The expected answer is a copy of every line in the listing that has the word "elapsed".

_Data excerpts_:
########################################
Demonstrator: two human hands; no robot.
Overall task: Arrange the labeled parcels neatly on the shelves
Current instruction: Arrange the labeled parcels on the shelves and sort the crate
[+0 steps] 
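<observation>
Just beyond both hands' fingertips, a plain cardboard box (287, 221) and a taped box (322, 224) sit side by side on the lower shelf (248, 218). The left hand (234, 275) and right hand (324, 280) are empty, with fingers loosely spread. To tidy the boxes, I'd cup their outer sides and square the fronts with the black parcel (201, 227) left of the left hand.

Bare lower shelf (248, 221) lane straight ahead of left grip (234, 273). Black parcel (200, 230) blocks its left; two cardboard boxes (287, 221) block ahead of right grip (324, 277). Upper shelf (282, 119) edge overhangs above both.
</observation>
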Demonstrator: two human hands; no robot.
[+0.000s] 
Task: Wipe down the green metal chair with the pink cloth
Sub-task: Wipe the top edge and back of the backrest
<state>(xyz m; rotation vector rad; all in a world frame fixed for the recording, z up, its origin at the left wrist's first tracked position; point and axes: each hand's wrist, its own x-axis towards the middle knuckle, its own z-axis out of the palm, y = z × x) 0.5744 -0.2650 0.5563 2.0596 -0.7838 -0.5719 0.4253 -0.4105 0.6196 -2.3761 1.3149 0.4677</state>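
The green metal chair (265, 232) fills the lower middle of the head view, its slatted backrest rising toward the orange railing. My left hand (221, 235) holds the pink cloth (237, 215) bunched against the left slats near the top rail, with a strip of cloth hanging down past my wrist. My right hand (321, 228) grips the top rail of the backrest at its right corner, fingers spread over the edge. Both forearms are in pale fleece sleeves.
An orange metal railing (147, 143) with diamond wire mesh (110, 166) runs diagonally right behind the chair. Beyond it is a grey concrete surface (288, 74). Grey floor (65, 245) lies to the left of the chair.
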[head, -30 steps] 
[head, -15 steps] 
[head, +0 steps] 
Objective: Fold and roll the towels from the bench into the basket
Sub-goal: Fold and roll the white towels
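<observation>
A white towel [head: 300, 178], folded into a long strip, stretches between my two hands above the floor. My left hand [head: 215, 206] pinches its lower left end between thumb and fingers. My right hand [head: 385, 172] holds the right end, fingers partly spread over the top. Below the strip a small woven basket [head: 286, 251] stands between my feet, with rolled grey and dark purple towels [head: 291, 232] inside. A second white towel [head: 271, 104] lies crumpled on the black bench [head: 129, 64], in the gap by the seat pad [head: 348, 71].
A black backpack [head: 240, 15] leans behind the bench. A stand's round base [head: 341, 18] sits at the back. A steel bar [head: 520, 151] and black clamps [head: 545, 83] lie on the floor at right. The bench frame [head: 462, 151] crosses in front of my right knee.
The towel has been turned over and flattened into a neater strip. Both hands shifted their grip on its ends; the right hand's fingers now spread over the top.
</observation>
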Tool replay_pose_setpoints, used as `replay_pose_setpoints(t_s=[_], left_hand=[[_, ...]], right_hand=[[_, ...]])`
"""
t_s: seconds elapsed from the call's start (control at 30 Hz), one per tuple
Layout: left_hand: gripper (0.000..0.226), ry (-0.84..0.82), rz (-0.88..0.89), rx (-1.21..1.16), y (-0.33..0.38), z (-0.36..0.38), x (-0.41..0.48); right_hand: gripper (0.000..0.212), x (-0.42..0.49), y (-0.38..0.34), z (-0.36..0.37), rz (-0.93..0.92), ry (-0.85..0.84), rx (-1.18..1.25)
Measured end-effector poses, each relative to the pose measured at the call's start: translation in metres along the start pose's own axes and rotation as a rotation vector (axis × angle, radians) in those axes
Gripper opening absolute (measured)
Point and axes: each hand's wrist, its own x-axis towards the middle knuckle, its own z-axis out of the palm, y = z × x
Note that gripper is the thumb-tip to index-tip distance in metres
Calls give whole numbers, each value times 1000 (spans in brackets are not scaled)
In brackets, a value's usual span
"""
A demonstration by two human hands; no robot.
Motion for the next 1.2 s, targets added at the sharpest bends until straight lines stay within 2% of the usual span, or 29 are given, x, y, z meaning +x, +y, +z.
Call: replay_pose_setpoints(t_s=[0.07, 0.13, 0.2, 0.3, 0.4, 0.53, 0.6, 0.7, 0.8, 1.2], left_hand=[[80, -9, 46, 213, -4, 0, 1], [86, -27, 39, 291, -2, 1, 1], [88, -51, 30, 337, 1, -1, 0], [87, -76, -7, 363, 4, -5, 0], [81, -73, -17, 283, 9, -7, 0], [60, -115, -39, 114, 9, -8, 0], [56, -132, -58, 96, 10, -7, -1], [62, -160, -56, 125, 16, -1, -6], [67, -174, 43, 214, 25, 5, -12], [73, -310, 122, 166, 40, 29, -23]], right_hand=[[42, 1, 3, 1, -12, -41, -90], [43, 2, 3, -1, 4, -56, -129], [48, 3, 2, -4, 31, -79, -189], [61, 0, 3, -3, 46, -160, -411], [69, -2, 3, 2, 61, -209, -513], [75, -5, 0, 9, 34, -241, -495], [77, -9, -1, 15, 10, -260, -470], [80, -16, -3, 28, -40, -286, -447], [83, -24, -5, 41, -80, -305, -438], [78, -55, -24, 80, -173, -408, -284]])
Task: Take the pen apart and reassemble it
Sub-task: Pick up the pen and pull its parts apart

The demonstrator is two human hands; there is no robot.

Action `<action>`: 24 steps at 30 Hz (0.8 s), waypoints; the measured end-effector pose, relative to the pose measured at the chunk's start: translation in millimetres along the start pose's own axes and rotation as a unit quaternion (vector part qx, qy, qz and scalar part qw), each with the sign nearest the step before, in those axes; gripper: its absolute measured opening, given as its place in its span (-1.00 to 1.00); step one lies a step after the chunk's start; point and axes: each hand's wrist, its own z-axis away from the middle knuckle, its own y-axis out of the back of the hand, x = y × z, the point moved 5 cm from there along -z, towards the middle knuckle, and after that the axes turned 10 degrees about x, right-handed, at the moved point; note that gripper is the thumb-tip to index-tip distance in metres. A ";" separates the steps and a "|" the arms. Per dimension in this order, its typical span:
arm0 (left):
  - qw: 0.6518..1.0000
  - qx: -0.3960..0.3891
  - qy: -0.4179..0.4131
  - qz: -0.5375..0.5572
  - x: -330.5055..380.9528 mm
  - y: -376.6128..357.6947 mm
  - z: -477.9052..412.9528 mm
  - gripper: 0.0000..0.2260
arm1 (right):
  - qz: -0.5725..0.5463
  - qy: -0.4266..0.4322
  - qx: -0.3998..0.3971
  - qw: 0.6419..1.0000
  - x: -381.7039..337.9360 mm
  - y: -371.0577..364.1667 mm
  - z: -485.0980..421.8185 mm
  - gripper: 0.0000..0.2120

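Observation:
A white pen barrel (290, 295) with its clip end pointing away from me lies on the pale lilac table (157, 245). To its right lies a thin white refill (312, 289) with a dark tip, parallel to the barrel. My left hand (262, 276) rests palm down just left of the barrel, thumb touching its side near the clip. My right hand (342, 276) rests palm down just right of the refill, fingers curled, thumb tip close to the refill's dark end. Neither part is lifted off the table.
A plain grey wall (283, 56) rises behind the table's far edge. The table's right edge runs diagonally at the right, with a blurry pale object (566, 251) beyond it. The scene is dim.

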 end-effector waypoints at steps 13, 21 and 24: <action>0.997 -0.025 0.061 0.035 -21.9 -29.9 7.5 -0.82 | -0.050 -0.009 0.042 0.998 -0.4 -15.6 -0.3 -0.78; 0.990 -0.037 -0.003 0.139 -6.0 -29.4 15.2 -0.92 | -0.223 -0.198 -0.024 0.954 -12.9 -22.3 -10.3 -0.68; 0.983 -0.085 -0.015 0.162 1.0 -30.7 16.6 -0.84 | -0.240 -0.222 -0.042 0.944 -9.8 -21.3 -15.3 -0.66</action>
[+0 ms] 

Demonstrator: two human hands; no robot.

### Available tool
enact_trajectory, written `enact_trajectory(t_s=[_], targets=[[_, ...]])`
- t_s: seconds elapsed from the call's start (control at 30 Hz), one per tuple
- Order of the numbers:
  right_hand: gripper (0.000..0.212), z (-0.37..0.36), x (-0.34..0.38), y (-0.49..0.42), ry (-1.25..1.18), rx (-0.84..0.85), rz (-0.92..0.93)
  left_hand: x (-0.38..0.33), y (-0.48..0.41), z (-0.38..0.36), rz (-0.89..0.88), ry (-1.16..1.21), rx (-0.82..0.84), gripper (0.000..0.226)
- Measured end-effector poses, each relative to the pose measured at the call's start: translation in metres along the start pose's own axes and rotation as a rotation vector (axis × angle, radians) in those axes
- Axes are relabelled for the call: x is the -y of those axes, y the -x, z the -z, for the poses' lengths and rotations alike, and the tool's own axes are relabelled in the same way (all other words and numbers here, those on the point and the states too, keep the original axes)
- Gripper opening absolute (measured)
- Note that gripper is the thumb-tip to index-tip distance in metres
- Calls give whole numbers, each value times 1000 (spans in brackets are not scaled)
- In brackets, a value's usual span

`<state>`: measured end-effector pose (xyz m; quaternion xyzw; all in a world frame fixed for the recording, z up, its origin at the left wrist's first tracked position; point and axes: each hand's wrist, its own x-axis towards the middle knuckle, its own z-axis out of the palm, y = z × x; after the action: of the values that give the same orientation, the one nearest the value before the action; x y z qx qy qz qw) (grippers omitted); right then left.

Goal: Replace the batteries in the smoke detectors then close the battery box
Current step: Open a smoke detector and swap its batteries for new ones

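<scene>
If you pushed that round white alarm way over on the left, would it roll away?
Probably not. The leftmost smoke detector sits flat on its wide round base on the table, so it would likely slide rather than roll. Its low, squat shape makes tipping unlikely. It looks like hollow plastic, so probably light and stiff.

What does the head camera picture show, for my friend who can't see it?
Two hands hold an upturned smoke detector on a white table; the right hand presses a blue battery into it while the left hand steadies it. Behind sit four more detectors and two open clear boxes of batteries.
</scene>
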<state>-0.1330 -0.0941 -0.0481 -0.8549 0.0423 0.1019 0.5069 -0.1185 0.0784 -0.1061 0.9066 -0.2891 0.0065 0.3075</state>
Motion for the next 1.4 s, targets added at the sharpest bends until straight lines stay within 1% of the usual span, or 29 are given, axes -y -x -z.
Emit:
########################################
_Answer section_:
t_s: seconds elapsed from the call's start (control at 30 Hz), one per tuple
- t_s: seconds elapsed from the call's start (control at 30 Hz), one per tuple

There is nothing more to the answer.